Businesses rush to Church Wellesley Village

Overwhelming prosperity grips neighbourhood in midst of death throes

After a year of significant change, the Church Wellesley Village seems on the verge of commercial renaissance.

Last May, the much-loved Crews/Tango bar closed mysteriously. In October, Zelda’s, citing an unbearable rent increase, hauled its silver trailer to 692 Yonge St after years as a Church St staple. Il Fornello, Lettieri Café, Pita Pan, Statler’s and Bigliardi’s all closed up shop, leaving a conspicuous number of vacant storefronts along Church St.

The Toronto Star, National Post and Now Magazine are among mainstream media that heralded the slow and painful death of the Church Wellesley Village. But now, new businesses seem to be opening in the village almost daily. In only a few weeks, a redevelopment deal for Maple Leaf Gardens was announced, Lettieri Café was rechristened as Hero Burger, the Il Fornello space reopened as Chi-Ko-Roo, Crews/Tango seems on the verge of reopening, and there is a steady flow of interest in the former Zelda’s space.

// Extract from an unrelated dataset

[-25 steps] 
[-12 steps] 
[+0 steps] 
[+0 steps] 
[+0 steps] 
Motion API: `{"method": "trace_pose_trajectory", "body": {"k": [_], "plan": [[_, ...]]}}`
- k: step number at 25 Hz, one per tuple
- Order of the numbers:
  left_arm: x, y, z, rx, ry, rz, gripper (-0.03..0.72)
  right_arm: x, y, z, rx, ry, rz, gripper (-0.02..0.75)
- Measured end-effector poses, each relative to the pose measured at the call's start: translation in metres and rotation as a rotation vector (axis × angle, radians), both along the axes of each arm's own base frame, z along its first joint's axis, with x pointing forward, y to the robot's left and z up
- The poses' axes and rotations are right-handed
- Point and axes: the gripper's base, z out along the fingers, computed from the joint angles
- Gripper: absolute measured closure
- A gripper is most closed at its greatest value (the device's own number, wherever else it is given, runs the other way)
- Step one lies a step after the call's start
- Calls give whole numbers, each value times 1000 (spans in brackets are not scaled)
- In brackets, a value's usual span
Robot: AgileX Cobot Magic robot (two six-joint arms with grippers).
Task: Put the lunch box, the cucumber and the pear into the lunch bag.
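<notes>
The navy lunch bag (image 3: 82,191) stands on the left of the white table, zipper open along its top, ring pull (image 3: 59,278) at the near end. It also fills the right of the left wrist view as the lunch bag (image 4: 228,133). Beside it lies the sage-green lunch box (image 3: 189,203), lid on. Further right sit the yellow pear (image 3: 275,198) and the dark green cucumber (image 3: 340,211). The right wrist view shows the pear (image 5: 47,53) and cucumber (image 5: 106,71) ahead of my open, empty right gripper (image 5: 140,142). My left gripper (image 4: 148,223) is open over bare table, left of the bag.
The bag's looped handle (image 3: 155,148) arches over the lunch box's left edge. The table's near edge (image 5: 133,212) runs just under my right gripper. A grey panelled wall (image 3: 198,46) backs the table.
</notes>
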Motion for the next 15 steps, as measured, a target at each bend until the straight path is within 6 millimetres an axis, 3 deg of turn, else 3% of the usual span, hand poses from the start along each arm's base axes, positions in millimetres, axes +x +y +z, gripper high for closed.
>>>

Richard Groom, who runs the Church Street Diner with business- and life-partner Alfredo, says trade is booming and feedback so far has been overwhelmingly positive. Groom says plans for expansion into the upstairs space are already in the works.

Gilmar Oprisan, co-owner of Chi-Ko Roo says the restaurant has had an “amazing start” and “great feedback” since its Mar 3 opening. Oprisan, who has been in the Toronto restaurant business for more than 10 years, says he is “110 percent confident” the venture will succeed.

“Fabulous taste, great portions, reasonable prices; this is what Church Street needs,” he says. “They need us, and we need them.”

Earl Oliver, who worked for Lettieri for seven years, now works in franchise operations at Hero Burger. He says café culture just became too competitive. Hero Burger, which he says is “growing like crazy,” is an ideal choice for the space at the corner of Church and Wellesley.

Since opening, Oliver says the place has been “backed up” with customers. He hopes the late-night hours (open until 3am Thursday through Saturday) will keep it that way. And Xtra noted a lineup to the street on the evening of Mar 5.

The location’s franchisees are Carlo Carlucci, his brother and father. Carlucci says his joint will sponsor the gay Toronto Spartan Volleyball League (TSVL) and plans to host fundraiser barbecues throughout the summer in support of various other community organizations. Oliver says Hero Burger will also do cross-promotion work with Woody’s.

“Just look for the bull” he says, referring to the restaurant’s gargantuan mascot.

The proprietors of Crews/Tango have been tight lipped and incognito, but now an AGCO liquor licence application notice adorns the bar’s dark front window. There have been a handful of false starts over the past months, with facebook pages of uncertain authorship heralding the pending rebirth of the place. But the Crews /Tango facebook-net-o-sphere twitched to life once again on Mar 6, this time with a call for bar staff applications.


Lisa Murray, media relations officer for the AGCO, tells Xtra that a liquor licence application was submitted for the location in February under the name “Crews/Tango Restaurant and Bar.”

Murray would not reveal if or when the licence will be approved, but she says no objections have been submitted.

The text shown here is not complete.